** Assigned task **
Using the data that follows, give again word for word the lines between the one holding "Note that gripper" and the one holding "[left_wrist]", inclusive. Omit the pictures.
########
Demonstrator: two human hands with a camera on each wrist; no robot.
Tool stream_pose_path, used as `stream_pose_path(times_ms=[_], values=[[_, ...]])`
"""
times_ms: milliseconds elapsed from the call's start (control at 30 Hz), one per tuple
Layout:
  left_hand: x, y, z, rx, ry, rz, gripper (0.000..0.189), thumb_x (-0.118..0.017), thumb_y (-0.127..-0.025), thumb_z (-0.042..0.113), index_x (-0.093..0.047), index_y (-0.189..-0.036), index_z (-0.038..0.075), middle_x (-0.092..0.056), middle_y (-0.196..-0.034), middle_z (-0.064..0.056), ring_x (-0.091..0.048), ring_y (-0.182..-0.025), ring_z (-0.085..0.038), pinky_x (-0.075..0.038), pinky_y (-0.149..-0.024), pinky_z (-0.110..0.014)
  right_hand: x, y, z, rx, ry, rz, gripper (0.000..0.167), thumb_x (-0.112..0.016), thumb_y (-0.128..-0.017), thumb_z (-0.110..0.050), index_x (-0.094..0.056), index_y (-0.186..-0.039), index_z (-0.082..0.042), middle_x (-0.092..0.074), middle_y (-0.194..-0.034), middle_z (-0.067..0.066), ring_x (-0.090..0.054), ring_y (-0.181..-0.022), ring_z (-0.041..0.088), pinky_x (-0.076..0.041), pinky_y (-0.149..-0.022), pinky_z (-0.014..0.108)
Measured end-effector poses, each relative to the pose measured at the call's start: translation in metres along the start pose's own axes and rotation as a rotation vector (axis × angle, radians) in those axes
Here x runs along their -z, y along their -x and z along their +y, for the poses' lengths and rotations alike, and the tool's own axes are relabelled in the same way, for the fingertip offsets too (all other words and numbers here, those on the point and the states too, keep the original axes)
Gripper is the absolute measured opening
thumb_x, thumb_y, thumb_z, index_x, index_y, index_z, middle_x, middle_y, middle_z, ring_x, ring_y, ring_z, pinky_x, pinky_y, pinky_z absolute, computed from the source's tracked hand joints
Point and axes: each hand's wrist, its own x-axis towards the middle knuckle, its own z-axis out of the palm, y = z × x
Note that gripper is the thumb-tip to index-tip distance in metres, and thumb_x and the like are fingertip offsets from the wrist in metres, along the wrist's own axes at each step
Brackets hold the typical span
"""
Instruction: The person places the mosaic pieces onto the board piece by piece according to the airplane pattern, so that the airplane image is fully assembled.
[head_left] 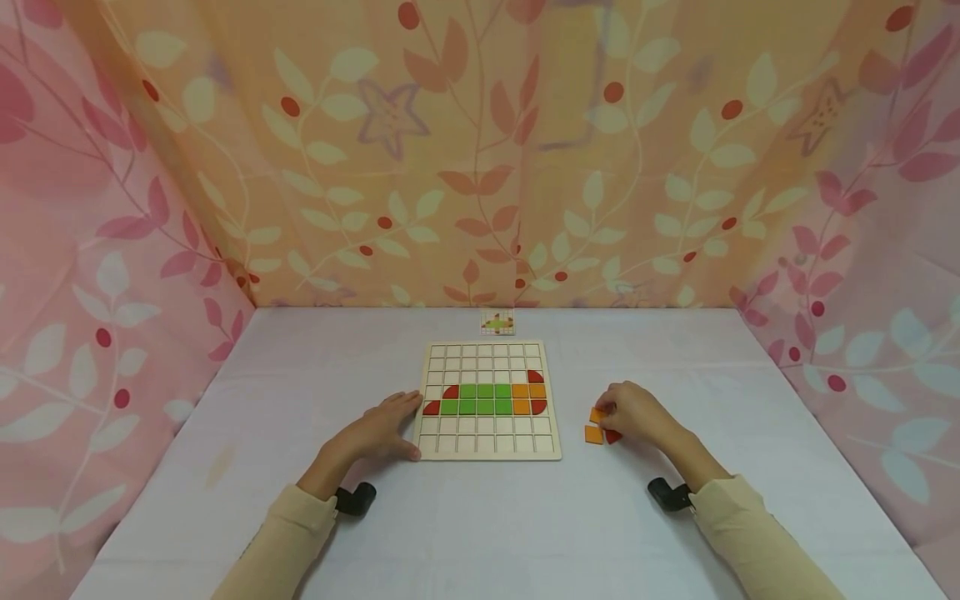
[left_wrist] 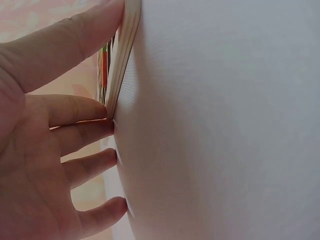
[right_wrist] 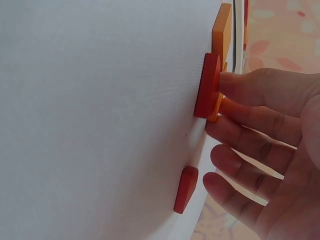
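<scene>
A pale wooden grid board point(head_left: 487, 437) lies mid-table, with green square tiles point(head_left: 485, 398), orange tiles and red rounded tiles set in two middle rows and one red tile above. My left hand point(head_left: 382, 429) rests at the board's left edge; thumb and fingers are spread along it. Right of the board, my right hand point(head_left: 633, 412) has thumb and index finger at an orange square tile point(head_left: 597, 414), seemingly pinching it. Another orange tile point(head_left: 593, 434) and a red rounded tile point(right_wrist: 206, 87) lie beside the fingertips. A second red tile point(right_wrist: 186, 190) lies near the other fingers.
A small pattern card point(head_left: 498, 322) stands behind the board at the table's back edge. The white cloth-covered table point(head_left: 480, 533) is bounded by leaf-patterned curtains point(head_left: 480, 167) at the back and both sides. Black wrist mounts point(head_left: 358, 498) sit at both cuffs.
</scene>
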Motion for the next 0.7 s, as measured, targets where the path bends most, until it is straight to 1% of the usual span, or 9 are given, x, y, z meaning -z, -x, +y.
stream_pose_path(times_ms=[233,500,700], values=[[0.0002,-0.0005,0.0005,0.000,-0.006,0.000,0.096,-0.085,-0.072,0.024,-0.034,-0.151,0.005,-0.030,-0.160,-0.011,-0.019,-0.150,-0.037,-0.021,-0.115,-0.065,0.0005,0.0000,-0.0036,-0.013,0.042,-0.011,0.023,-0.077,-0.077,-0.013,-0.074,-0.096,-0.001,-0.068,-0.089,0.005,-0.057,-0.084,0.021,-0.052,-0.081,0.041],[-0.0006,-0.0009,-0.0002,-0.003,-0.009,0.001,0.096,-0.085,-0.072,0.026,-0.034,-0.151,0.005,-0.030,-0.160,-0.012,-0.019,-0.150,-0.037,-0.021,-0.115,-0.065,-0.0009,0.0002,-0.0033,-0.050,0.015,-0.030,0.026,-0.078,-0.077,-0.015,-0.074,-0.099,-0.001,-0.068,-0.091,0.006,-0.057,-0.085,0.022,-0.052,-0.083,0.043],[-0.0016,-0.0024,-0.0011,0.007,-0.015,-0.001,0.097,-0.085,-0.072,0.027,-0.034,-0.151,0.007,-0.030,-0.160,-0.011,-0.020,-0.150,-0.036,-0.021,-0.115,-0.064,-0.0027,0.0001,-0.0033,-0.043,0.024,-0.017,0.025,-0.078,-0.078,-0.015,-0.074,-0.098,-0.001,-0.068,-0.090,0.006,-0.057,-0.085,0.022,-0.052,-0.084,0.043]])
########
** Solution **
Note that gripper is the thumb-tip to index-tip distance in metres, and thumb_x and the like are fingertip offsets from the wrist in metres, along the wrist's own axes at each step
Brackets hold the typical span
"""
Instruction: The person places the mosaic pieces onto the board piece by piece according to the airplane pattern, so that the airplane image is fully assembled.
[head_left] 
[left_wrist] 

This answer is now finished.